Les Aguilar : Chapitre 2 – Le mariage de Maria Antonia
L’année 1845 s’ouvrait sous un ciel clair. À Orba, les orangers en fleur parfumaient la vallée, et l’église du village s’ornait pour un jour exceptionnel : Maria Antonia Aguilar, vingt-deux ans, allait se marier avec Bartolomé Sont.
Dans la petite maison familiale, les voisines s’affairaient autour de la jeune mariée.
— « Maria Antonia, tiens-toi droite, que ton voile tombe bien ! » disait l’une en épinglant le tissu.
— « Elle est belle comme la Vierge ! » chuchota une autre en lissant les plis de sa robe.
Maria Antonia souriait timidement, le cœur battant. Sa mère, Josefa, l’observait avec des yeux brillants.
— « Tu es prête, ma fille. Que Dieu te donne le bonheur que nous n’avons pas toujours connu. »
Elle posa une main rugueuse, mais tendre, sur son bras.
À l’église, les cloches sonnaient à toute volée. Le marié, Bartolomé, attendait devant l’autel, le visage grave mais adouci par l’émotion. Quand il vit Maria Antonia entrer, il esquissa un sourire.
— « Tu es belle, Maria… » murmura-t-il lorsqu’elle le rejoignit.
— « Et toi, tu es mon avenir. » répondit-elle en baissant les yeux.
Le prêtre prononça les vœux en latin, et les « Sí, lo quiero » des époux résonnèrent comme une promesse. À la sortie, la place du village s’embrasa de chants et de danses. Les guitares entonnèrent une jota, des enfants lançaient des pétales d’oranger. José Aguilar, le père de la mariée, leva son verre :
— « À ma fille et à son mari ! Que la vie leur soit douce et longue ! »
Mais la vie se montra cruelle.
Quelques mois plus tard, la maison où vivaient Maria Antonia et Bartolomé résonnait de silence et de prières. Bartolomé, alité, était brûlant de fièvre. Maria Antonia trempait un linge dans l’eau fraîche et le posait sur son front.
— « Tiens bon, Bartolomé… tu dois guérir. »
Il esquissa un sourire faible.
— « Si Dieu le veut… mais promets-moi de ne pas perdre courage. »
Josefa entra, portant un bol de décoction d’herbes.
— « Bois, mon fils. La voisine dit que cela apaise la fièvre. »
Bartolomé détourna la tête, trop faible. Maria Antonia, les larmes aux yeux, lui prit la main.
— « Ne me laisse pas… je t’en supplie. »
En février 1845, les cloches sonnèrent à nouveau, mais cette fois pour un glas.

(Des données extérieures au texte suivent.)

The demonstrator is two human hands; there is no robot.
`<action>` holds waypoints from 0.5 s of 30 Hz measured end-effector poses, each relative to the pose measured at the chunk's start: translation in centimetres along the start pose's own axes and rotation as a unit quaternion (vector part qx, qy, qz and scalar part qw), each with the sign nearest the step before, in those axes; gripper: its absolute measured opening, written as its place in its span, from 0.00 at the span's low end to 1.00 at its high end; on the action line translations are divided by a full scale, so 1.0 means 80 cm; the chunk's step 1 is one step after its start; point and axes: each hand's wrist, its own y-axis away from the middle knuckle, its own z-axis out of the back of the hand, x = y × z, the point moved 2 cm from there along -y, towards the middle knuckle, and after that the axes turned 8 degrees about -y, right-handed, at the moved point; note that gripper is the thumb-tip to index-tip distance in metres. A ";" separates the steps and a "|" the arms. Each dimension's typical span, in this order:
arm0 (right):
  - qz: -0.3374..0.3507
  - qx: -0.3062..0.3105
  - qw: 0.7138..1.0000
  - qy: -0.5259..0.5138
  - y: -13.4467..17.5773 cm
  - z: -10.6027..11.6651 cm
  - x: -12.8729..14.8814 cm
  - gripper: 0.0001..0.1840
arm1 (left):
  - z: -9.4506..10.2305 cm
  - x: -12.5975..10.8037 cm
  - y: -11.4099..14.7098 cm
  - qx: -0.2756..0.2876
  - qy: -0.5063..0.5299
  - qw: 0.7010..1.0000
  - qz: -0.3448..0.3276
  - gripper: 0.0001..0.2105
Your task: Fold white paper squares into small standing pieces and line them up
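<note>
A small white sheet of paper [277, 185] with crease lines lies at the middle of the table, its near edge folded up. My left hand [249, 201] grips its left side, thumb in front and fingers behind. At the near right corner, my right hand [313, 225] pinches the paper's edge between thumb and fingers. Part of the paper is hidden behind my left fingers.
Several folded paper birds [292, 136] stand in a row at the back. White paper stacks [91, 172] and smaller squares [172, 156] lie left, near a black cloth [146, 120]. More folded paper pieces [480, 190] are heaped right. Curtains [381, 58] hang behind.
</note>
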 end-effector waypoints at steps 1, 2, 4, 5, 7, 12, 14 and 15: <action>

Dans les rues d’Orba, Maria Antonia, toute vêtue de noir, suivait le cercueil de son mari. Les voisins, muets, s’écartaient sur son passage. Une voisine souffla à l’autre :
— « Pauvre enfant… à son âge, déjà veuve. »
De retour à Murla, José et Josefa comprirent que ce deuil changeait tout. José, la voix grave, dit un soir :
— « Ici, il n’y a rien pour elle, ni pour nous. Il faut partir, Josefa. »
Sa femme hocha la tête, serrant les mains de sa fille.
— « Oui… peut-être qu’au-delà de la mer, Dieu nous offrira une nouvelle chance. »
C’est dans ce silence lourd, entre chagrin et espoir, que naquit l’idée de quitter l’Espagne.